Our final question is one that has caused much debate from the world’s leading scientist
down to its many farmers. “Is the weather getting worse?” According to my research the answer
is yes to some degree it is .I believe these changes in our climate are mainly due to what is known
as the “Atmospheric Greenhouse Effect”. The theory basically is the warming of the earth’s
atmosphere by absorbing and emitting infrared radiation while allowing short wave radiation to
pass through coming from the sun and trapping long wave radiation inside thus resulting in an
increase in overall temperature. The primary gases responsible for this inside the earth’s
atmosphere are carbon dioxide and water vapor. These two along with several other trace gases
do not allow energy radiated to Earth by the sun to be returned to space resulting in a net gain of
heat energy leading to a net gain in temperature. This can only result in a climatic change in
major storm systems location and frequency along with the global wind patterns that steer them.
This could easily be the cause of increasing tornadoes and severe thunder storms seen recently
across the continental US and around the world in the past decade. Another factor could be the
cycles of El Nino and La Nina, although these events have been occurring for centuries their
singnifigance and effect on the environment seems magnified in recent years. El Nino an as yet
unexplained warming the south Pacific ocean occurring at irregular intervals between two and
seven years. At first glance this may seem like it would not be a problem for anyone outside of
the geographic area of the South Pacific, but it actually has an effect on weather around the
world. This unusual warming of these tropical waters add increased warmth and moisture to the
atmosphere In the United States for example this can and usually does lead to an increase in rain
fall and thunderstorms. During this same time the jet stream over North America moves further
south than normal thus making, it more difficult for tropical storms to develop in the Western
Atlantic Ocean. However, the increase in the tropical water temp in the South Pacific result in an
increase in tropical storms in that area. La Nina on the other hand is almost the exact opposite
including an unseasonable cooling of the South Pacific waters and an unusual warming of the
tropical waters the Atlantic which increases hurricane activity there
There are clearly no easy answers to the numerous problems causing delays for frustrated
passengers and airline employees alike across the nation, but there are things that can and should
be done for the benefit of everyone.
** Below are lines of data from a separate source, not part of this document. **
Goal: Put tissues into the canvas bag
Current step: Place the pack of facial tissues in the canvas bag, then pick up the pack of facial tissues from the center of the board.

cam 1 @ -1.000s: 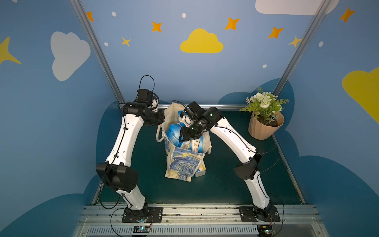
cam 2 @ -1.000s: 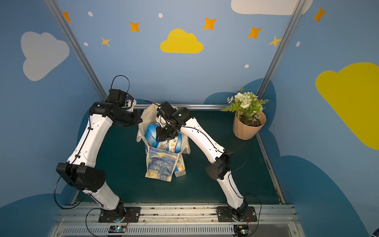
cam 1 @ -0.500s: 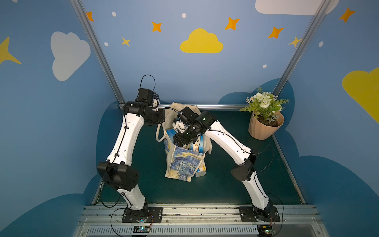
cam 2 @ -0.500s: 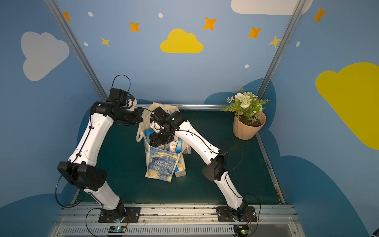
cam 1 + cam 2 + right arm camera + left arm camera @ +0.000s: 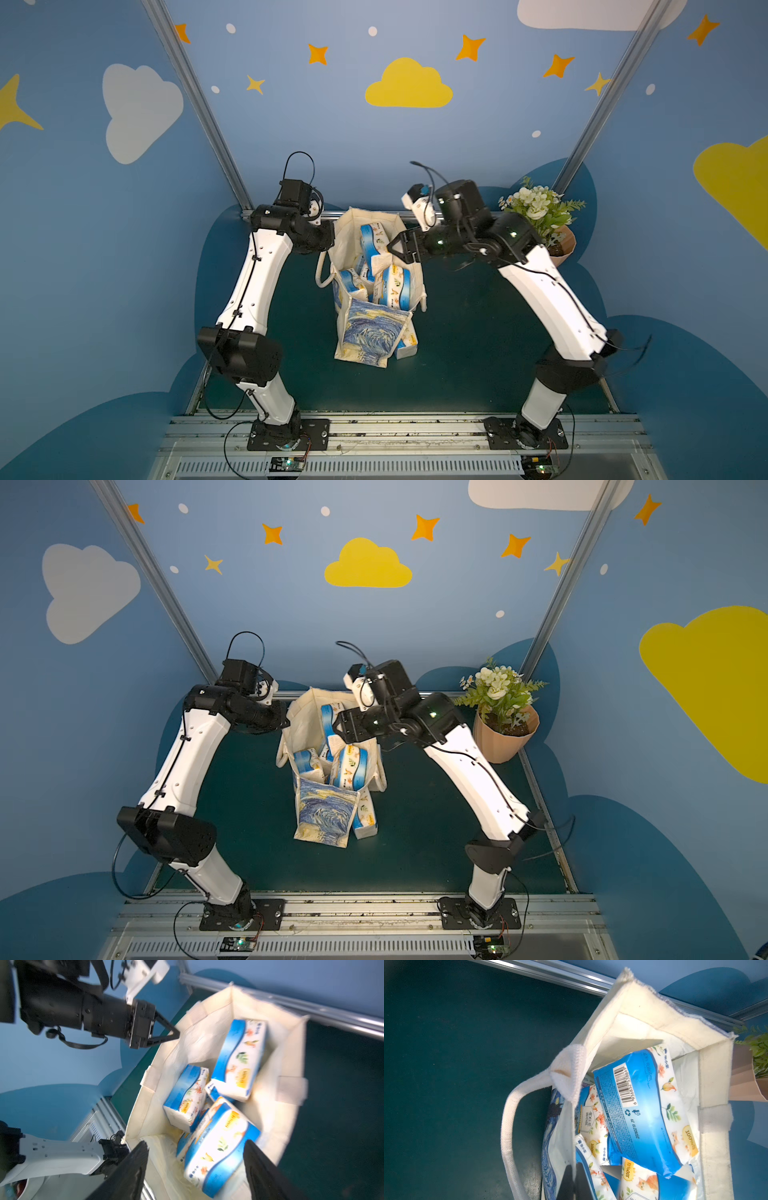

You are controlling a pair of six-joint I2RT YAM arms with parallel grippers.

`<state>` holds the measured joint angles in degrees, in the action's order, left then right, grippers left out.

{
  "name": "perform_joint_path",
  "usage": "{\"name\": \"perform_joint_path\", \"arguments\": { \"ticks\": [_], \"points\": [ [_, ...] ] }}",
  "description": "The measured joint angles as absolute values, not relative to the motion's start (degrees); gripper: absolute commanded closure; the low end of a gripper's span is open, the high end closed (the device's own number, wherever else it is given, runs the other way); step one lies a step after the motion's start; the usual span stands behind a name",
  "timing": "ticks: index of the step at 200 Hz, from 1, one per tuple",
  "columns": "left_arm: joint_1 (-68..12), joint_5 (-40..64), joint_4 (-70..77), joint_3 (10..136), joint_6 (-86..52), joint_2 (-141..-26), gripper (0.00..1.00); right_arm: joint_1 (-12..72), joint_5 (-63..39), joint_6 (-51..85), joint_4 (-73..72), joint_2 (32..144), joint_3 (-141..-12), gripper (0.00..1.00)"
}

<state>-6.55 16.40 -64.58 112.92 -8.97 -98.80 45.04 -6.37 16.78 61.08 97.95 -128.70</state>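
Note:
The cream canvas bag (image 5: 372, 338) (image 5: 326, 816) stands mid-table with its mouth open. Several white-and-blue tissues (image 5: 392, 286) (image 5: 351, 766) (image 5: 639, 1109) (image 5: 239, 1057) lie jumbled inside it. One more pack (image 5: 406, 347) (image 5: 365, 825) rests on the table against the bag's front right corner. My left gripper (image 5: 330, 243) (image 5: 574, 1169) is shut on the bag's left wall just below the rim. My right gripper (image 5: 390, 248) (image 5: 338, 729) (image 5: 196, 1142) hangs open and empty above the bag's right rim, over the topmost pack (image 5: 218, 1147).
A ribbed peach flowerpot (image 5: 561, 245) (image 5: 505, 737) with white flowers stands at the back right corner. The bag's loose handle (image 5: 508, 1126) droops outside the left wall. Blue walls and metal posts enclose the dark green table.
My right gripper has opened, let a tissue pack go into the bag, and drawn back up and to the right. The left arm has kept its hold on the bag.

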Motion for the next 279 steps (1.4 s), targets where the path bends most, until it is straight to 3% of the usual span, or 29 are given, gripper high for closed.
{"name": "perform_joint_path", "arguments": {
  "ticks": [49,99,145,176,223,279],
  "points": [
    [-6.5,16.4,-64.6,113.4,-8.9,-99.3,0.96,39.2,0.5,17.8,57.1,80.5,-97.5,0.27],
    [-6.5,16.4,-64.8,113.4,-8.8,-99.4,0.96,46.5,0.4,19.8,52.0,60.4,-61.1,0.27],
    [-6.5,16.4,-64.9,113.4,-8.6,-99.4,0.96,50.6,0.8,27.6,47.9,42.9,-45.2,0.26],
    [-6.5,16.5,-64.8,113.4,-8.6,-99.6,0.96,54.7,0.7,29.8,43.5,44.9,-40.1,0.22],
    [-6.5,17.3,-64.4,113.4,-8.6,-100.5,0.96,57.1,0.4,28.1,32.7,59.3,-39.5,0.18],
    [-6.5,17.4,-64.3,113.4,-8.6,-100.5,0.96,57.1,-2.0,23.5,24.0,75.4,-47.1,0.15]
  ]
}}
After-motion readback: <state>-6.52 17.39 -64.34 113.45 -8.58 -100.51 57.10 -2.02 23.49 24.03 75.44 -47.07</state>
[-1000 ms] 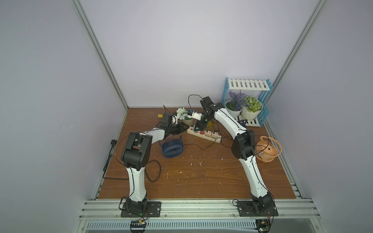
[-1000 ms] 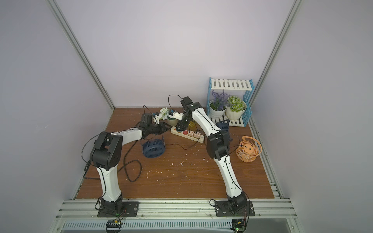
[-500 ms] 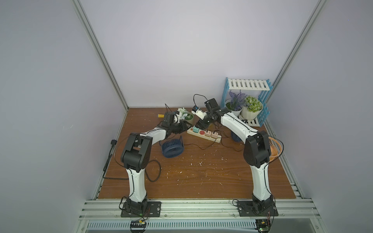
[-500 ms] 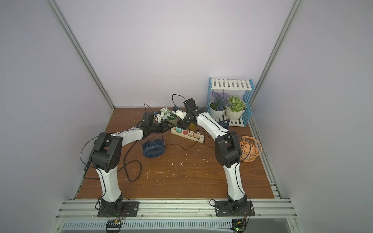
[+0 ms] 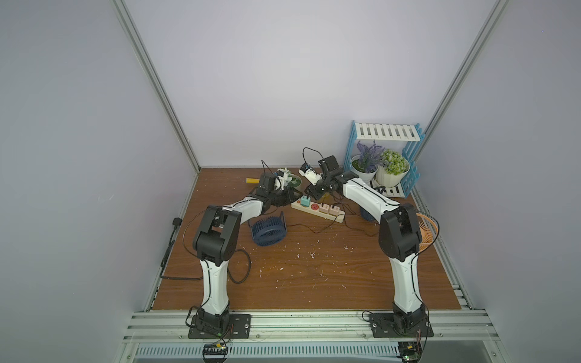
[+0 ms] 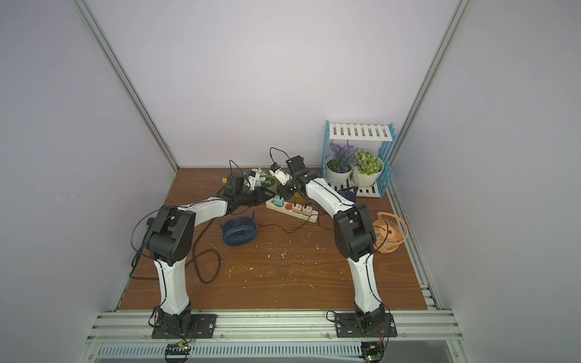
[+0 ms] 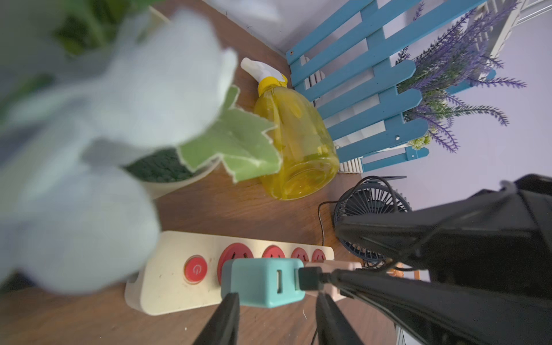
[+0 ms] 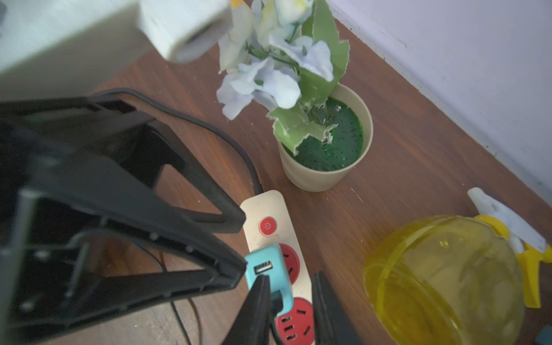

First by even the most conservative estimates the air traffic
control systems need a complete overhaul to bring the dated equipment on the ground up to an
even par with with the new hi-tech jets they track. Second airways can and should be widened to
allow pilots the flexability to simply fly around smaller storm cells to keep traffic moving. Third
airline passengers and flight crews alike would do well to remember this the weather we are
dealing with here and no day of vacation or business trip is so important that the lives of
hundreds aboard a jumbo jet should be risked just to get off the ground on time. Lastly and
perhaps most often lost in the discussion, our planet and its weather systems were not designed
by man, but an almighty creator.With each new understanding there will no doubt be new
complexities better understanding of the weather will no doubt lead to better forecasting and
result in more efficient flight scheduling .Man has his limits and the weather certainly does not,
so as always we will continue to work around it.